Disciplines/Subjects: Mathematics, Linear Algebra, Statistics, Machine Learning
Key Themes: Matrix Decomposition, Dimensionality Reduction, Statistical Modeling, Real-World Applications
This project explores the application of Principal Components Analysis (PCA) as a statistical tool for dimensionality reduction in real-world datasets. Starting with the foundational theory, learners learn the relationship between Singular Value Decomposition (SVD) and PCA, and how PCA can address common statistical dilemmas such as high dimensionality in data. Using Python, learners apply PCA to the "Prostate Cancer" dataset, exploring how the method extracts the most important components for predicting prostate-specific antigen (PSA) levels from various clinical measurements. Through this process, learners identify and analyze the principal components, evaluate the results, and compare the PCA-derived model with traditional linear regression models. The project emphasizes both the mathematical theory behind PCA and its practical application in data science.
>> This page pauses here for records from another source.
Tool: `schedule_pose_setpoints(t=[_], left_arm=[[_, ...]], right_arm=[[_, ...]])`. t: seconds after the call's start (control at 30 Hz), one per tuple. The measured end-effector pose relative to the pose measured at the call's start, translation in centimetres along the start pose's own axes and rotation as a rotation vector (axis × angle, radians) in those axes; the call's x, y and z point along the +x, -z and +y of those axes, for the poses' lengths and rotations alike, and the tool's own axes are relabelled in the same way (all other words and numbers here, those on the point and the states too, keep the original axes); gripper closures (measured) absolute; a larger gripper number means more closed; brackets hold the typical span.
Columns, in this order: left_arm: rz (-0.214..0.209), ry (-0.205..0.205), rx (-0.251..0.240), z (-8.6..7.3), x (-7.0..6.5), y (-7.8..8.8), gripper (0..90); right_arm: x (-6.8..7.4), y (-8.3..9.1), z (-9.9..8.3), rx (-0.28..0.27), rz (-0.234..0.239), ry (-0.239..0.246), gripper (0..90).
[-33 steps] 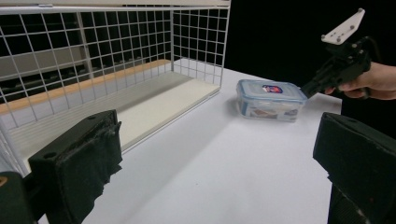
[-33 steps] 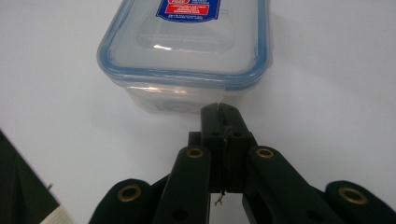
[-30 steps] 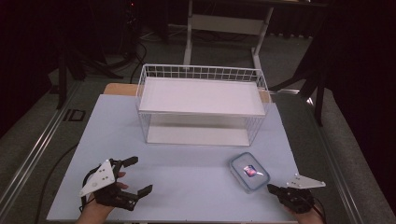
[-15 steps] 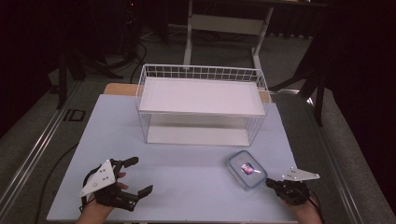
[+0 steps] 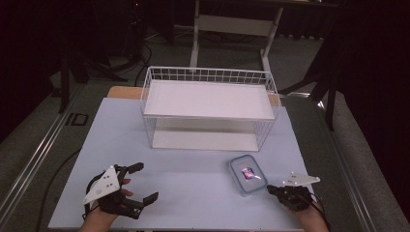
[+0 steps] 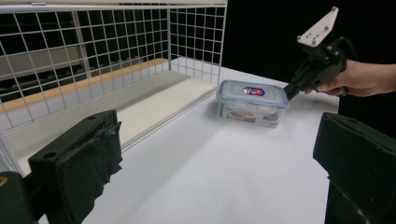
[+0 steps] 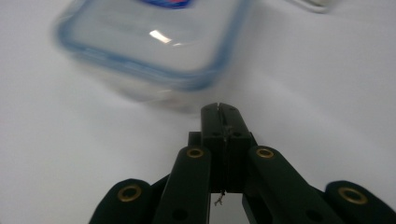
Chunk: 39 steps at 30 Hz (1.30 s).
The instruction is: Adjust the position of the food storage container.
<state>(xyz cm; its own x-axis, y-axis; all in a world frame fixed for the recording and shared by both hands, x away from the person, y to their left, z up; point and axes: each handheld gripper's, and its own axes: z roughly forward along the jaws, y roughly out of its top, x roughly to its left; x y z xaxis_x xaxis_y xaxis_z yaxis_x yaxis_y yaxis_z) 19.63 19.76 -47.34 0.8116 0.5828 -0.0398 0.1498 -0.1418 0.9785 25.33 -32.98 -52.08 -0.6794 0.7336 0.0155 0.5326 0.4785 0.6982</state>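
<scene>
White table (image 5: pixel 193 183): closed right gripper (image 5: pixel 270 189) beside container (image 5: pixel 247 174).

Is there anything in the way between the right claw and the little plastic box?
No, nothing visible. The right claw, jaws shut, points at the near corner of the plastic box, with just bare table between them.

in the right gripper view the lidded container (image 7: pixel 154 46) is blurred and cut off by the top edge, so its label cannot be read. in the left gripper view the left hand-held gripper (image 6: pixel 210 177) is cut at the lower left and lower right, and the wire basket (image 6: pixel 107 60) runs off the left and top edges. in the high view both forearms are cut by the bottom edge, and the container's label is too small to tell.
</scene>
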Motion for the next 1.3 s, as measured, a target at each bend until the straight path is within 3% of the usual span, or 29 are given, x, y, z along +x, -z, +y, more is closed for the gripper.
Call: schedule_pose_setpoints(t=[0.17, 0.3, 0.4, 0.73, 1.07, 1.17, 1.3], left_arm=[[0.002, -0.001, 0.002, 0.0, 0.0, 0.0, 2.0], [0.001, 0.001, 0.0, 0.0, 0.1, 0.0, 2.0], [0.0, 0.002, 0.0, 0.0, 0.1, 0.0, 2.0], [-0.001, 0.001, 0.004, 0.0, 0.0, -0.1, 2.0], [-0.002, 0.001, 0.002, 0.0, 0.0, 0.0, 2.0], [0.001, 0.0, 0.0, 0.0, 0.1, 0.1, 2.0], [0.001, 0.001, 0.0, 0.0, 0.1, 0.1, 2.0]], right_arm=[[-0.9, -0.9, 0.7, -0.005, -0.009, -0.025, 90.0], [0.0, -1.6, 1.1, 0.009, 0.02, -0.007, 90.0], [0.7, -1.9, 1.1, 0.008, 0.05, -0.019, 90.0], [5.1, -3.5, 2.5, 0.023, 0.165, 0.054, 90.0], [9.1, -6.6, 4.9, 0.023, 0.26, 0.141, 90.0], [9.1, -6.7, 5.0, 0.027, 0.248, 0.165, 90.0], [7.0, -5.9, 4.5, 0.03, 0.183, 0.133, 90.0]])
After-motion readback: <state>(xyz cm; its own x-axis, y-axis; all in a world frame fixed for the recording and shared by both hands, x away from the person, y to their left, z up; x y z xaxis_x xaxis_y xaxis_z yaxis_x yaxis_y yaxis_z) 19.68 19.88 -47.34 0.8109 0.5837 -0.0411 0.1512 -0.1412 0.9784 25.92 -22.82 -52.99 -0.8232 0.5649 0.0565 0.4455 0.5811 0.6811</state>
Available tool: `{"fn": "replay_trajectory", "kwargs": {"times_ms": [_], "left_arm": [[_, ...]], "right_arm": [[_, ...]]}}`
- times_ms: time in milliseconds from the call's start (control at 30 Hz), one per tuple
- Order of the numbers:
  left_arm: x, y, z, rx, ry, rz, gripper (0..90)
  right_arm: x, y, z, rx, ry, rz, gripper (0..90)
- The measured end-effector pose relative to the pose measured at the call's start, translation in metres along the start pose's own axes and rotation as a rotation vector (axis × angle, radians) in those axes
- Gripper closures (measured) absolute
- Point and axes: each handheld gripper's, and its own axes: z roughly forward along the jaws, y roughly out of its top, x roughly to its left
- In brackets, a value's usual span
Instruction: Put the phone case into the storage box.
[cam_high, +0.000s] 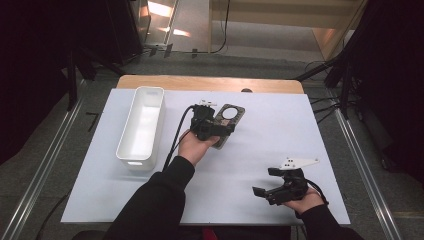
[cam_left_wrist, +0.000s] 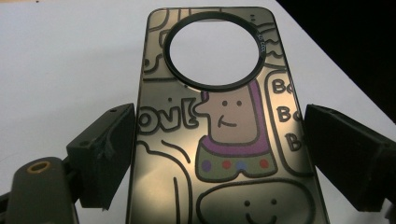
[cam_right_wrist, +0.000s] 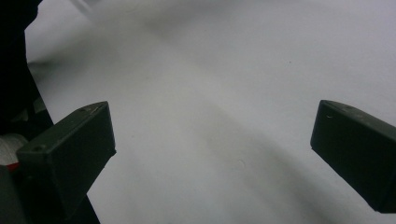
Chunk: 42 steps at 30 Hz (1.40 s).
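Note:
A phone case (cam_high: 231, 115) printed with cartoon figures and speech bubbles, with a large round camera hole, sits between the jaws of my left gripper (cam_high: 220, 131) near the middle of the table. In the left gripper view the case (cam_left_wrist: 219, 140) spans the whole gap, and both black pads (cam_left_wrist: 109, 149) press on its long edges, so my left gripper (cam_left_wrist: 219, 156) is shut on it. My right gripper (cam_high: 263, 181) rests low at the front right, jaws wide apart. In the right gripper view my right gripper (cam_right_wrist: 210, 158) has nothing but white table between its jaws.
A long white bin (cam_high: 135, 155) stands at the left of the white sheet (cam_high: 280, 130) that covers the table. Wooden table edge (cam_high: 210, 82) shows at the back. Metal rails run along both sides of the floor.

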Motion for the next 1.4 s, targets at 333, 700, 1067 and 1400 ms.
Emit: {"fn": "replay_trajectory", "kwargs": {"times_ms": [333, 700, 1067, 1400], "left_arm": [[-0.001, -0.008, -0.019, -0.015, -0.049, 0.011, 11.7], [0.004, -0.019, -0.042, -0.034, -0.081, -0.006, 11.7], [0.001, -0.039, -0.054, -0.056, -0.076, -0.022, 11.7], [0.0, -0.05, -0.061, -0.119, -0.065, -0.048, 11.7]], "right_arm": [[0.0, 0.0, 0.001, -0.003, -0.006, -0.002, 0.0], [-0.002, 0.001, 0.001, -0.031, -0.018, 0.01, 0.0], [-0.002, 0.011, 0.001, -0.075, -0.052, 0.056, 0.0], [-0.01, 0.019, 0.002, -0.084, -0.074, 0.114, 0.0]]}}
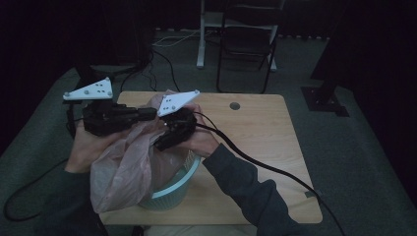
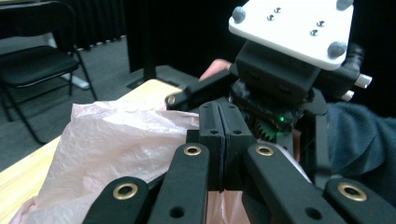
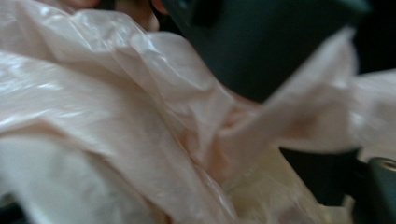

In addition, learners write their own PCA code from scratch using SVD, reflecting on the underlying algorithm and comparing their implementation to established Python instructions.
Habits of mind: Curiosity, Continuous Learning, Strive for Excellence
Transferable skills: Organizing and Representing Information, Identifying Patterns and Relationships, Modeling
Content Knowledge:
Understanding PCA as a method for dimensionality reduction and its application in machine learning.
Linking Singular Value Decomposition (SVD) theory to PCA.
Utilizing Python or Excel for statistical analysis, including loading vectors, biplots, and regression models.
Evaluating statistical models using metrics such as R-squared and residual plots.
Reflecting on PCA algorithms and implementing them through coding.